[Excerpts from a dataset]
___
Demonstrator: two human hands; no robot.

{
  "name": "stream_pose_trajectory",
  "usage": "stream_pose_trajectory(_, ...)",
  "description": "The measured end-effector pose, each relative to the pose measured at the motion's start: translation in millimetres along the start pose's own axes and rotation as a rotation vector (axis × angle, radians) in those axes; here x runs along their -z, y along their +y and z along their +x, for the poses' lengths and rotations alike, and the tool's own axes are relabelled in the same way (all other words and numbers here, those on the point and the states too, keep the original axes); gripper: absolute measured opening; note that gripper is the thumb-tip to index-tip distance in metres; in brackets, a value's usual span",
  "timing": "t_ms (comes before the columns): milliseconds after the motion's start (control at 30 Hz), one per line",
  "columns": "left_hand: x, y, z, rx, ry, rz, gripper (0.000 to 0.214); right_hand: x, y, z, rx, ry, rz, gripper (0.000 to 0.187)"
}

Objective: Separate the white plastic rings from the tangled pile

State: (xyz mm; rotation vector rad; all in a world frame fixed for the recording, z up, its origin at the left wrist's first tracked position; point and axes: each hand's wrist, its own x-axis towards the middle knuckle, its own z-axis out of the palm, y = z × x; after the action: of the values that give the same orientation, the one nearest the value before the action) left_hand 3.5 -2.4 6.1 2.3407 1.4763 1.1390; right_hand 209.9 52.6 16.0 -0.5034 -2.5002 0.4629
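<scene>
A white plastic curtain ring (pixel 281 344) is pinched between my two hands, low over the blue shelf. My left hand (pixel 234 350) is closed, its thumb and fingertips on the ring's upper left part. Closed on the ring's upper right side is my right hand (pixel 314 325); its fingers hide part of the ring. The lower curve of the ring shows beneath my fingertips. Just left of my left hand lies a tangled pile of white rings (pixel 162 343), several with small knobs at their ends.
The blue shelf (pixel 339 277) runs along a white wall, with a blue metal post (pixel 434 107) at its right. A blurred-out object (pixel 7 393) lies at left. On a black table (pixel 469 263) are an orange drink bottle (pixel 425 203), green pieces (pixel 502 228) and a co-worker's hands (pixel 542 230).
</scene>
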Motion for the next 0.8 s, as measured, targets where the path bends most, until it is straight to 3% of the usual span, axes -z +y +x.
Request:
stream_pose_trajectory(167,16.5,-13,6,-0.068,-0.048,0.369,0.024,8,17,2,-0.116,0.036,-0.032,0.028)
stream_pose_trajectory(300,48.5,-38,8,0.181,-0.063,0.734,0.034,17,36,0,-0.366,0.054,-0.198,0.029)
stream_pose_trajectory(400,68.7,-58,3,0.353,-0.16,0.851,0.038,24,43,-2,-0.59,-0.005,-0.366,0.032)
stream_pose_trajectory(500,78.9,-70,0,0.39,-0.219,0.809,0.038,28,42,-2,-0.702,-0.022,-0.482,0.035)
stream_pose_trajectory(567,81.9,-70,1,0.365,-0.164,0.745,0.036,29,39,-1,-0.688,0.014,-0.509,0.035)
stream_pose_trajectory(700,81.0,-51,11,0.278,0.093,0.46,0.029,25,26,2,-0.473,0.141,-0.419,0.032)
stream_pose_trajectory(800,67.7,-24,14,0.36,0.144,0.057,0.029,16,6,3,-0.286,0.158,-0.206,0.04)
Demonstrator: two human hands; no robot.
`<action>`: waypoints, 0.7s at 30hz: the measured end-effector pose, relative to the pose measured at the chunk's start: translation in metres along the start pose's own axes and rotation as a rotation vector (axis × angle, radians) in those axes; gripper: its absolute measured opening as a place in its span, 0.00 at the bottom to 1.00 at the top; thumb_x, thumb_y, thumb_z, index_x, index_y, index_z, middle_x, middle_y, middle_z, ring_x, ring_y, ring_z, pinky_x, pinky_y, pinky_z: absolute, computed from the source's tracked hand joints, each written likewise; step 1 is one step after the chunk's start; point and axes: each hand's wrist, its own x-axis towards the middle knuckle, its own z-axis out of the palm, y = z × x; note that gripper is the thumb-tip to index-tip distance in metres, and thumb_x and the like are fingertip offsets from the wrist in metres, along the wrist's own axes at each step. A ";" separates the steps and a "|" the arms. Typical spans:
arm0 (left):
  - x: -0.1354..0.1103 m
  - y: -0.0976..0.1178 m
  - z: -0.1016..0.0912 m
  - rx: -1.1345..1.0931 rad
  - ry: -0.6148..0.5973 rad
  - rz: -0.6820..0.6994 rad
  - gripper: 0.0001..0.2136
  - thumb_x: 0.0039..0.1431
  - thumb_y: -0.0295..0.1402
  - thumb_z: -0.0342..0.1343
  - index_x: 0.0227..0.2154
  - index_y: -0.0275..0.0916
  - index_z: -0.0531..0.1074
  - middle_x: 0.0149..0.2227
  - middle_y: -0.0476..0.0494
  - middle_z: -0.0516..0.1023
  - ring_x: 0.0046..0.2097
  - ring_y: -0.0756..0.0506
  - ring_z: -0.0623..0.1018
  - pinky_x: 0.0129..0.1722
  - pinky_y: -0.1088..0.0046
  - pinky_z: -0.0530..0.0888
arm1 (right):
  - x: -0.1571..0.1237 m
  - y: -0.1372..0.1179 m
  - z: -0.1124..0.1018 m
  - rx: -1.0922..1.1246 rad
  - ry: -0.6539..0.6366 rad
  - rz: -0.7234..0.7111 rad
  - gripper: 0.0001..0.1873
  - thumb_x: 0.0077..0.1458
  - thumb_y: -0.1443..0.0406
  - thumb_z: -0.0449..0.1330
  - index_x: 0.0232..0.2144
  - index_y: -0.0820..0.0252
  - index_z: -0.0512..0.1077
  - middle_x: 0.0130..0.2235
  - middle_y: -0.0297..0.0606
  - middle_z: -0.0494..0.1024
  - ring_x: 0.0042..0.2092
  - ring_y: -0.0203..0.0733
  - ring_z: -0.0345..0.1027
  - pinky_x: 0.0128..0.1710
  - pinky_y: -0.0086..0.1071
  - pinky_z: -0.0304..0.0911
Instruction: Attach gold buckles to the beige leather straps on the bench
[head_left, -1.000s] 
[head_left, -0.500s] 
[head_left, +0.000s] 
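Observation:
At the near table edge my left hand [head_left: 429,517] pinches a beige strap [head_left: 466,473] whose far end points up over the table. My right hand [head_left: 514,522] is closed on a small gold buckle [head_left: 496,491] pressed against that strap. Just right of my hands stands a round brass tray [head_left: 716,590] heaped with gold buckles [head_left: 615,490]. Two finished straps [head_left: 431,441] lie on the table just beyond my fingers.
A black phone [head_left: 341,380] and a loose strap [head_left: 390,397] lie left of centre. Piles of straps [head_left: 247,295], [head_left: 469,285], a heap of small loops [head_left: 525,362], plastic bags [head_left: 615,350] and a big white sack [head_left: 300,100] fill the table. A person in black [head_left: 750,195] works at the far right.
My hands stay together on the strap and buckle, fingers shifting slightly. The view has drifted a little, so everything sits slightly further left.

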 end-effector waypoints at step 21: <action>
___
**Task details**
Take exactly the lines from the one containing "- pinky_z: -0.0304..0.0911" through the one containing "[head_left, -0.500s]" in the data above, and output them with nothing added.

**Written response**
  - pinky_z: -0.0304..0.0911
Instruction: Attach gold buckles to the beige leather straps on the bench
[head_left, -1.000s] 
[head_left, -0.500s] 

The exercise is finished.